Je ne dirai pas « politisés » au sens partisan du terme car leur identification partisane est souvent très complexe et relèverait même de l’exégèse... Je pense qu’ils sont plutôt très idéologiques. Ils ne sont pas dans la logique de l’économie de marché et de l’entrepreneur. Ils ont adopté une logique de contestation du système plus que de réforme et d’amélioration des dispositifs existants comme cela existe en Allemagne.

Une entreprise, ce n’est pas seulement le patron et le propriétaire. C’est aussi une communauté d’intérêt (qu’on le veuille ou non) entre des gens qui investissent et des gens qui travaillent. Si ces deux acteurs ne s’entendent pas, cela ne peut pas donner de bons résultats. Justement, l’entreprise allemande, représente à la fois le patrimonial et le syndical. Il y a comme un accord de fond sur la raison d’être de l’entreprise.

Comment expliquez-vous le très faible taux de syndicalisation en France ?

Personne n’empêche les gens de se syndiquer. Si les salariés ne se tournent pas plus en masse vers les syndicats c’est qu’ils n’y trouvent pas leur compte. On a les adhérents que l’on mérite…

Je pense que l’un des facteurs de la baisse du syndicalisme en France est l’interventionnisme de l’Etat. Ce n’est pas à l’Etat de défendre les intérêts des salariés, c’est aux syndicats de faire cela. Cela revient à leur couper l’herbe sous le pied. Mais je crois que les syndicats sont finalement très contents d’avoir ce relai de l’Etat car sans cela ils n’auraient pas la puissance et l’audience qu’ils ont.

Sans avoir besoin de l’Etat, les syndicats allemands sont une puissance qui parle d’égal à égal aux patrons. Ils ont une position d’influence qui est sans commune mesure avec celle qu’il y a en France. Branches par branches, ils font une sorte de pacte compétitivité avec les patrons. Une entreprise plus solide c’est des emplois plus solides et moins rémunérés. Cela encourage l’innovation et le développement.

Concrètement, par quoi devons-nous commencer pour transposer le modèle allemand en France ?

Il faut d’abord cesser de déclarer tous les grands syndicats français représentatifs en supprimant la clause de représentativité et en négociant avec ceux qui sont réellement représentatifs.
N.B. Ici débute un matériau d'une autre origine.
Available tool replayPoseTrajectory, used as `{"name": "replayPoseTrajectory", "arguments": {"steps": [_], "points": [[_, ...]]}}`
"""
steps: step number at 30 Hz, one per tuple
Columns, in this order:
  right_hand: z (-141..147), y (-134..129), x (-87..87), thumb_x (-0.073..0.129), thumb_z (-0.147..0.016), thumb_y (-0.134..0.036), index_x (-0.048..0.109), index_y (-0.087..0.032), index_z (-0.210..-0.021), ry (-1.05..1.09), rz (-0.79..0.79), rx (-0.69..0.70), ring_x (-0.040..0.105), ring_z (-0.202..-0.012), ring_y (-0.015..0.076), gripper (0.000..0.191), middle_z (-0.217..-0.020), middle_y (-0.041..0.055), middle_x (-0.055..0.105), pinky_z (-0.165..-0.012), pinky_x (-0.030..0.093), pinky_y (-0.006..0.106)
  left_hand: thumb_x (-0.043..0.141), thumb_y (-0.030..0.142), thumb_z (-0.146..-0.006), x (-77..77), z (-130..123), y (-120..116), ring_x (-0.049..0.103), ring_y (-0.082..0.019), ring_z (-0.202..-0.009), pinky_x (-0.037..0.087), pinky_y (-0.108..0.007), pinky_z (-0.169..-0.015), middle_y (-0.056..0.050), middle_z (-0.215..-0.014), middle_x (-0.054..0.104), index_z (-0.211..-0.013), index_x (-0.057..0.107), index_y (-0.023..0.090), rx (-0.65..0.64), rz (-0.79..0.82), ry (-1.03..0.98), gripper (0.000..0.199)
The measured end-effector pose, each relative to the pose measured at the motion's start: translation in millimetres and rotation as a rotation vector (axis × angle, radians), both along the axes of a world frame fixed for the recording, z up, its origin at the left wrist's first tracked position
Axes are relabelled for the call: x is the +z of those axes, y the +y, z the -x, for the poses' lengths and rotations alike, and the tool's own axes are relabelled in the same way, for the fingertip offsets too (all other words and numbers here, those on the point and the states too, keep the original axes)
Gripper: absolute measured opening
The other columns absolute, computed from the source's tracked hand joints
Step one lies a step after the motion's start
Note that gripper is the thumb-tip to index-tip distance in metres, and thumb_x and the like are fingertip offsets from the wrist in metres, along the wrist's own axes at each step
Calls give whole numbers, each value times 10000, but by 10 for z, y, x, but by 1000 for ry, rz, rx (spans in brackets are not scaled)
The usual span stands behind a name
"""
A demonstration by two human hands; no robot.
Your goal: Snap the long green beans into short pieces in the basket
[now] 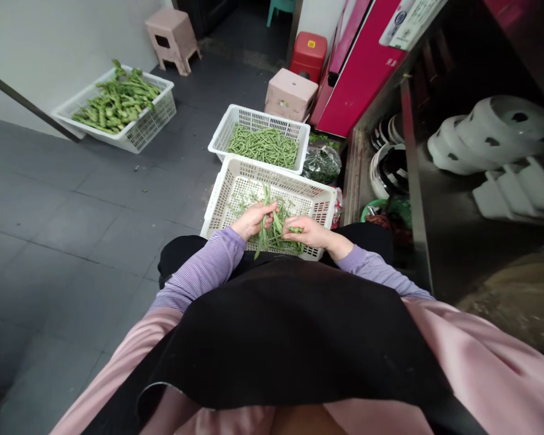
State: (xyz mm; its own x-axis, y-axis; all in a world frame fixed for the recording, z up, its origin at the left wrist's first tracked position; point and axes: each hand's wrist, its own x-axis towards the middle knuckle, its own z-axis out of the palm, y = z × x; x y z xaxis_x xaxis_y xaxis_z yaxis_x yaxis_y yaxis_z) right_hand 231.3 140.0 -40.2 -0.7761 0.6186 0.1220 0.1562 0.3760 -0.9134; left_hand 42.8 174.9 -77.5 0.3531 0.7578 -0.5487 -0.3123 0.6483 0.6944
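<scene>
Over the near white basket (272, 166), my left hand (255, 220) is closed round a few long green beans (265, 194) that stick out above and below the fingers. To its right, my right hand (309, 231) is curled round short green bean pieces (294, 229). Loose long beans (278, 241) lie in the basket below the hands, with thin scraps towards its left and middle. Just behind stands a second white basket (221, 136), holding many short bean pieces (265, 145).
A third white basket (138, 130) with thick green stalks (118, 99) stands at the left wall. Stools (291, 93) and a bagged bundle of greens (321, 164) are beyond the baskets. Metal shelving (417, 199) with white containers rises on the right.
</scene>
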Motion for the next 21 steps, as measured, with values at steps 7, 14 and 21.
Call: {"name": "replayPoseTrajectory", "arguments": {"steps": [7,14,21], "points": [[-154,144,-297,716,-821,-217,751,-194,-888,-458,1,-285,624,-792,183,79,-837,44,686,-807,509,350,719,160,-848,-74,45,55,353,-24,-349,222,-147,-332,56,-511,462,-740,591,125,123,-34,22,171],[-268,254,-504,714,-815,-335,628,-186,-642,-262,322,-726,451,-511,127,244,-546,-9,552,-512,393,265,663,206,-886,-11,21,16,308,-23,-335,190,-148,-325,53,-479,433,-751,625,106,73,-7,34,172],[182,220,-393,792,-751,-454,625,-179,-776,-31,636,-515,349,-425,63,323,-573,-35,558,-386,218,204,741,239,-834,-2,-4,15,303,-23,-330,183,-147,-336,71,-465,425,-730,553,146,72,4,19,234]]}}
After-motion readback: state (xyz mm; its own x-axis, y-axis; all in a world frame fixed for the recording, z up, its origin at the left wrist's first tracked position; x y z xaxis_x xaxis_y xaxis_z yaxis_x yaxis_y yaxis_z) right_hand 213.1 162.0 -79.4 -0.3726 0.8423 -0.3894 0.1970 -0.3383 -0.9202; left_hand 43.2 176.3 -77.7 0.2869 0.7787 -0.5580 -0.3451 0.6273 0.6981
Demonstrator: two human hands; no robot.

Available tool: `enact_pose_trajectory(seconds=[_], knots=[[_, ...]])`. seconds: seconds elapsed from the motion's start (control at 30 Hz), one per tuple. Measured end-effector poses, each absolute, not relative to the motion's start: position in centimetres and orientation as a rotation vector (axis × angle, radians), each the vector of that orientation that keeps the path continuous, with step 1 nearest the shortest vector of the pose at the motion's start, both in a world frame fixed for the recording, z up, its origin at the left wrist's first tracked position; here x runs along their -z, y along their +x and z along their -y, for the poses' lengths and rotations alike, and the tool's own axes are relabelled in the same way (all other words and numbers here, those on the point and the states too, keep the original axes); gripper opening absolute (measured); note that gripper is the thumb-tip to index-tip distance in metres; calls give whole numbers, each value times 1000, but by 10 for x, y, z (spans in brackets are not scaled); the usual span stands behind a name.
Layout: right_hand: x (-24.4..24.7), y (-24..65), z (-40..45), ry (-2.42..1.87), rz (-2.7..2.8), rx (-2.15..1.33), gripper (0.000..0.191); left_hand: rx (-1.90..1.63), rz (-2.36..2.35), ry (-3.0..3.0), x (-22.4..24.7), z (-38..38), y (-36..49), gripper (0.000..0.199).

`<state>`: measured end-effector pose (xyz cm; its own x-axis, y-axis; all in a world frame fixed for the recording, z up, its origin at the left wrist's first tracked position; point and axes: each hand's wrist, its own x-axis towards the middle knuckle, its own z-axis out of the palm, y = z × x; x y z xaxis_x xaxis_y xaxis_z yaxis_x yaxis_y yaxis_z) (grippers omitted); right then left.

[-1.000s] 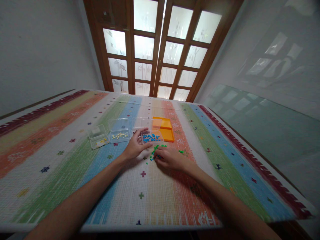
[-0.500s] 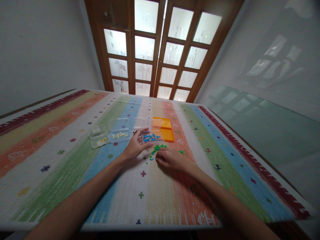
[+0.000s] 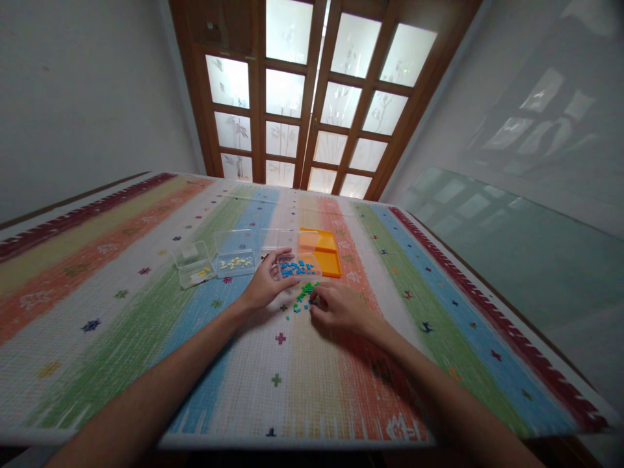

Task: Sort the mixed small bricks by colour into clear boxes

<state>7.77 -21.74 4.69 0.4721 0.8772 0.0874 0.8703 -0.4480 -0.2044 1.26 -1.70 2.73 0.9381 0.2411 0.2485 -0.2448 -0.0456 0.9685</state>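
My left hand (image 3: 263,284) curves around the left side of a clear plastic box (image 3: 319,273), thumb at its front edge and fingers at its back. Small blue pieces (image 3: 298,267) lie in this box. Just in front of it, a loose pile of small green pieces (image 3: 307,290) with some blue ones is spread on the tablecloth. My right hand (image 3: 338,304) is at the right edge of that pile, thumb and fingers pinched together. Whatever sits between those fingertips is too small or hidden to make out.
Left of my hands stand an open clear box (image 3: 236,264) of pale pieces and a smaller clear box (image 3: 196,275) with yellow pieces. An orange two-part tray (image 3: 332,262) lies behind the blue pieces' box. A striped cloth (image 3: 253,383) covers the table.
My right hand has shifted slightly right, off part of the pile, and more loose pieces show beside its fingertips. My left hand stays at the box.
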Motion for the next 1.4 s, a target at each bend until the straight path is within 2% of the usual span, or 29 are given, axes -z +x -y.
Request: enact_pose_trajectory(seconds=[0.27, 0.63, 1.13, 1.4], knots=[[-45, 77, 219, -2399, 1542, -138, 16, -363, -7, 1549, -28, 17, 13, 65], [-37, 86, 219, -2207, 1739, -38, 15, -377, 11, 1569, -23, 15, 16, 68], [-27, 89, 218, -2165, 1892, 70, 20, -345, 44, 1539, -23, 16, 14, 67], [-70, 85, 225, -2017, 1793, -9, 12, -305, 74, 1542, -23, 18, 13, 68]])
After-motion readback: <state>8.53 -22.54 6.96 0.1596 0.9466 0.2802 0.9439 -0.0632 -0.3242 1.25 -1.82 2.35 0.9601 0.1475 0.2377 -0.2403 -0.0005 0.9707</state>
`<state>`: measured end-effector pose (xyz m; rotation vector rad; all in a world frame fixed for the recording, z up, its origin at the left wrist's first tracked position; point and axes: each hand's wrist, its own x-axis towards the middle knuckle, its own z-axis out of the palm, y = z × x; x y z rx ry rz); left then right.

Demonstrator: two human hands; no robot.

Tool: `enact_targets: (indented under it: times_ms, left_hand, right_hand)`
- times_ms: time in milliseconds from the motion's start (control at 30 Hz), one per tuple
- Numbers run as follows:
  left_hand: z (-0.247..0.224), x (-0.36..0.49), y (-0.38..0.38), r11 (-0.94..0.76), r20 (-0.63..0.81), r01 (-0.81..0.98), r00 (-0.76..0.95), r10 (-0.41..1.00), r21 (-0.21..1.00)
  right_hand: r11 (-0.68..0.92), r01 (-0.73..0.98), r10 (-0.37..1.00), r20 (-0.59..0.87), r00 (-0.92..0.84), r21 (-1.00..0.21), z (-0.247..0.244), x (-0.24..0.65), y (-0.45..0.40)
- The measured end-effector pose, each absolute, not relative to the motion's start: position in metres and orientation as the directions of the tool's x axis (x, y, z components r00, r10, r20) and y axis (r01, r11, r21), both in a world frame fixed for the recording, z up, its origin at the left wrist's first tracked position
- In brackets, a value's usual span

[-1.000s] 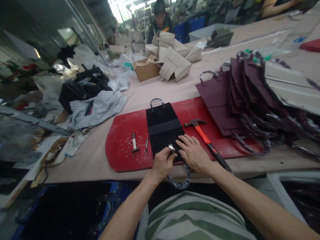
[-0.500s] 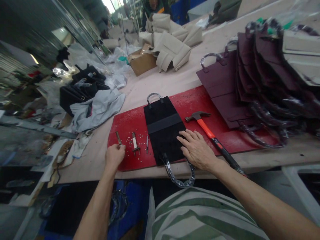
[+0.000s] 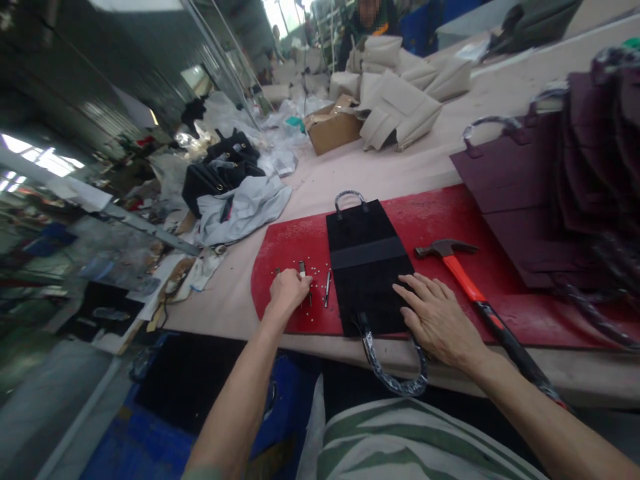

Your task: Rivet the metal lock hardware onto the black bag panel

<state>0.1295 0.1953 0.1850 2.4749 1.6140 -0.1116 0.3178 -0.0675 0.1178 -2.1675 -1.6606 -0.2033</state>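
Observation:
My left hand (image 3: 290, 291) is over the left part of a red mat, its fingertips closed on a small pronged metal punch (image 3: 302, 266). The hand covers the middle of that tool; its top and prongs show. Part of another metal tool (image 3: 278, 271) peeks out behind the knuckles. Small pale bits lie scattered around, beside a thin metal rod (image 3: 327, 289). My right hand (image 3: 440, 319) rests open, fingers spread, on the right edge of a flat black bag piece (image 3: 370, 283) with plastic-wrapped handles at both ends. Right of it lies a claw hammer (image 3: 463, 277) with an orange and black handle.
Maroon bag pieces (image 3: 515, 193) are piled at right on the red mat (image 3: 430, 217). Farther back are a cardboard box (image 3: 334, 130), beige bag pieces (image 3: 400, 110) and a person (image 3: 367, 30). Black bags (image 3: 220, 170) and a grey cloth (image 3: 245, 210) lie at left.
My left hand has moved right, from the leftmost metal tool to the pronged punch. My right hand stays on the black bag piece. The view has swung left.

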Motion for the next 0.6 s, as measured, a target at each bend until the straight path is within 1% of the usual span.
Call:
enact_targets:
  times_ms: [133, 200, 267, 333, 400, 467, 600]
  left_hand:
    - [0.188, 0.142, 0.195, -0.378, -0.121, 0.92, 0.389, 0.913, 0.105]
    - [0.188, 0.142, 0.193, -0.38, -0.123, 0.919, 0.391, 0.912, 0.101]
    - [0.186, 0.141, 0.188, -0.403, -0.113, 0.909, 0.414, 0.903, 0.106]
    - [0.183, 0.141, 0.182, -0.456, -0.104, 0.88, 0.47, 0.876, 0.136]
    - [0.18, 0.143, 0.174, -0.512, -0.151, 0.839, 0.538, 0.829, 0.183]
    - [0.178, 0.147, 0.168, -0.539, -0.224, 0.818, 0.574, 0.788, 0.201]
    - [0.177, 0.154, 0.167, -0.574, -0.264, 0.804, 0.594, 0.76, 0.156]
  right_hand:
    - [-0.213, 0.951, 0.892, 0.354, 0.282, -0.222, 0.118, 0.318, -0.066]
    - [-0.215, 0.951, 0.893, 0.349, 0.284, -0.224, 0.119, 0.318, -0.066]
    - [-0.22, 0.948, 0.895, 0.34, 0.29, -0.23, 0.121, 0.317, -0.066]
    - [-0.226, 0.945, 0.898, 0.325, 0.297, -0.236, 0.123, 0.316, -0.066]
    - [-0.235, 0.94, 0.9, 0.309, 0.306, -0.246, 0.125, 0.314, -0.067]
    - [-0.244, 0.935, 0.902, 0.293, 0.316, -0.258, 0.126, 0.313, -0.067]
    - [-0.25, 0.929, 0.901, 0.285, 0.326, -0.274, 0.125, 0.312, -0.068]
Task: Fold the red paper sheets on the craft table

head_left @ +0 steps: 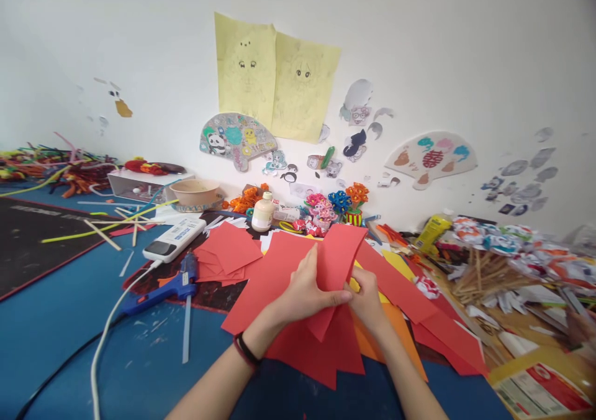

Il faut ensuite créer un système par entreprise. On donnerait la possibilité à un syndicat dans l’entreprise (le plus représentatif) de négocier pour tous les autres. Le but est d’unifier à terme les instances de représentation dans l’entreprise. Il faut cesser ce système avec « 36 » représentations dans lequel chacun partage ses billes. Un conseil d’entreprise géré par le syndicat majoritaire et rien d'autre.